Business owners met representatives of EDF and Sedgemoor District Council to discuss how the Taunton Road and Broadway junction roadworks were starving their businesses of trade, with some reporting losses of 25% on last year.

Traders present included Biddiscombes, Loft Fashions, Autosave, West Country Meats, Aclands, Somerset Carpenters, Bridge Restaurant, Judiths Bakery, Rossiters, Broadway Taxis, Patt Watts Motorcycles, Armoury Gallery and Elkins Tyres.

Also in attendance was district council vice chairman Cllr Ian Dyer, Rebecca Miller from the planning department, senior planning officer for Hinkley Point C Sam Harper, district ward councillors and Bridgwater Town Council clerk Alan Hurford.

EDF was represented by project manager Lucy Holt, Ross Edwards and site manager Geoff Colenso, from Aggregate Industries.

The town’s traders have long been arguing for compensation for loss of business, as customers travelling by car are driven away by long delays in the centre of town.

However they were told that although millions had been set aside by EDF to mitigate the effects of the Hinkley Point related works, the cash could not used for compensation handouts.

The £7million community mitigation fund is jointly held by Somerset County, Sedgemoor District and West Somerset District Councils.

Sedgemoor District Council planning officer Rebecca Miller said the terms governing how the mitigation funds could be used did not allow for this sort of payment.

She said: “These funds are to be allocated to projects which promote or improve the economic, social and environmental wellbeing of the community and can’t be used for compensation.”

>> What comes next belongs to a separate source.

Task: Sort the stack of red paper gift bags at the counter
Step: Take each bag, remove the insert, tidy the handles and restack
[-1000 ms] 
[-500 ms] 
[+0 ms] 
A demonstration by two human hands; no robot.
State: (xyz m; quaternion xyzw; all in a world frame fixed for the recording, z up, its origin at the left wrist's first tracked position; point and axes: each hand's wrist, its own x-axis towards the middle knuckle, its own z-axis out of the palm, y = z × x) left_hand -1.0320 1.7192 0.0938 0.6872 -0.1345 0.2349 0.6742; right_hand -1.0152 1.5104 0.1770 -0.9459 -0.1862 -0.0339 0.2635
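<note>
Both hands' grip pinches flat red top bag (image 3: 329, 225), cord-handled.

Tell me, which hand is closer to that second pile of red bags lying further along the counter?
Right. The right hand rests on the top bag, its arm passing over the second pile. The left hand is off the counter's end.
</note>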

EDF’s Ross Edwards said: “EDF recognised the difficulties that would be caused and as a result had created a mitigation fund of £7m which had now left our account and was in the hands of the councils to be administered as they felt best met mitigation needs for their communities.”

Cllr Brian Smedley (Westover ward) said: “There needs to be a way for traders to access this fund if it is genuinely designed for mitigation purposes.”

He added the pace of the works needed to quicken or the site compound needs to move from the main carriageway to alleviate traffic pressures at the junction.

Works project manager Lucy Holt said she would look at moving the site compound as a matter of urgency and would consider the Holy Trinity Churchyard, the unused buildings at 2-4 Taunton Road and the old Taunton Road spur near St Saviours as possible sites for a relocation.